Long-term effects of GHD treatment in children unclear

25th July 2017 (Last Updated July 25th, 2017 10:35)

Growth hormone deficiency (GHD) causes developmental problems for children such as short stature, stunted bone development, and issues with fat regulation. Growth hormones (GH) can be administered, but the treatment duration in children is lengthy and longer-term effects have not been well studied.

Long-term effects of GHD treatment in children unclear

Growth hormone deficiency (GHD) causes developmental problems for children such as short stature, stunted bone development, and issues with fat regulation. Growth hormones (GH) can be administered, but the treatment duration in children is lengthy and longer-term effects have not been well studied.

GlobalData’s analysis of GHD epidemiology in the seven major pharmaceutical markets (7MM) of the US, France, Germany, Italy, Spain, the UK, and Japan determined that the diagnosed prevalent cases of GHD for all ages will increase from 109,551 cases in 2016 to 112,450 cases in 2026 at an annual growth rate of 0.26%. Children aged less than 18 years old make up about 40% of the prevalent population, at 45,491 cases in 2016.

Figure 1 presents the age-specific trends of diagnosed prevalent cases of GHD in the 7MM. The treatment rate varies from 60%-82% in 2016, and is expected to increase in the next ten years. As the treatment period for GHD in children is often several months to years in duration, long-term effects of GH supplementation must be considered.

The long-term effects of GHD treatment in children are not well understood because the laboratory-based recombinant human GH drug has not been around for very long. Historically, the GH drug was scarce because it had to be isolated from human pituitary glands in cadavers. However, since the development of the artificial GH in the 1980s, GH has become much more readily accessible and more people have received the treated. It is only in the last few years that longitudinal data have become available in the first groups of GH-treated children since the 1980s.
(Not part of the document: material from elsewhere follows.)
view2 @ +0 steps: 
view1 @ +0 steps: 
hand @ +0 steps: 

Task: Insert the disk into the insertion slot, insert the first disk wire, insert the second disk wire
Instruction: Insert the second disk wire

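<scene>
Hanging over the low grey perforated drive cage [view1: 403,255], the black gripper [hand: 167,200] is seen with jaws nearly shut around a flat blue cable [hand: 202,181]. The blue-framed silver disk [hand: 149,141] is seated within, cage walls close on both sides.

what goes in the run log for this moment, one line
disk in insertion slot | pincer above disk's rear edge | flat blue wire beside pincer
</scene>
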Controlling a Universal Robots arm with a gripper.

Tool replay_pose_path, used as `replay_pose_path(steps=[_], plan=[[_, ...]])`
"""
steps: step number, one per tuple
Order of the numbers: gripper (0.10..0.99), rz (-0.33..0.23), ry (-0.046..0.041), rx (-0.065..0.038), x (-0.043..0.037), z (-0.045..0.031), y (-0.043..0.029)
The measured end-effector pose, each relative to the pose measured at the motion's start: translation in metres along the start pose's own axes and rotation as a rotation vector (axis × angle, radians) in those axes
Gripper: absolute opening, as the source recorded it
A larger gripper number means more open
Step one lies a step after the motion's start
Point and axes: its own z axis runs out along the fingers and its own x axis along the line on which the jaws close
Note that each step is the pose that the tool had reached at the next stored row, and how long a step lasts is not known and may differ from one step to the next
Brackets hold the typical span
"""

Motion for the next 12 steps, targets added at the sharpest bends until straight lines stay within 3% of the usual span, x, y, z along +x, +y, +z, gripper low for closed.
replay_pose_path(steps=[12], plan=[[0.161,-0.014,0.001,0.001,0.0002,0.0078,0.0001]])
One study conducted in France by Poldvin followed children who started GH treatment between 1985 and 1996. It found an increased risk of stroke in the treated population, with risks as much as 3.5 to seven times as high as children not treated with GH. Other studies of long-term effects of GH in children found no negative outcomes, but they had a shorter follow-up period and tended to focus on subgroups within the GHD-treated population.
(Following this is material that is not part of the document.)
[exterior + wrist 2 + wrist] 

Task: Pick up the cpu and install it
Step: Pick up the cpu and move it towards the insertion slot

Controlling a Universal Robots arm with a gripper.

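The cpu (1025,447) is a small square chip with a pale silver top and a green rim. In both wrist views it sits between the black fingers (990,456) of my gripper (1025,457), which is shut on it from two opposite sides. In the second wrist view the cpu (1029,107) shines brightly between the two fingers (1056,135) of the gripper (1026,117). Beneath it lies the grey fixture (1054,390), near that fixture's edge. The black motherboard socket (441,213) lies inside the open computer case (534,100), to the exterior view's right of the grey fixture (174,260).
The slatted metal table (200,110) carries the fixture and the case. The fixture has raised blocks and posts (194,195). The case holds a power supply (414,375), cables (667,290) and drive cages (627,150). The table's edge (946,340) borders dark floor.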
One multicenter study conducted by Bakker examined GH treatment in Prader-Willi syndrome children with eight years of follow-up. This study did not find significant adverse effects on glucose homeostasis, serum lipids, blood pressure, or bone maturation.
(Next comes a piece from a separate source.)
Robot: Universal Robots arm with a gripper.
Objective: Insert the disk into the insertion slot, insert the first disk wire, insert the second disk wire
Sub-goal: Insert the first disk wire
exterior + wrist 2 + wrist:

The current GH treatment can be difficult to follow because it requires giving daily shots for many months / years. Many people may opt to not use it. However, as long-acting recombinant GH treatments that would only require one dose per week become available for use in the 7MM, more GHD patients may consider the treatment. More studies on the long-term effects of GH treatment would be necessary so parents and patients can weigh the potential benefits and risks associated with GH treatment.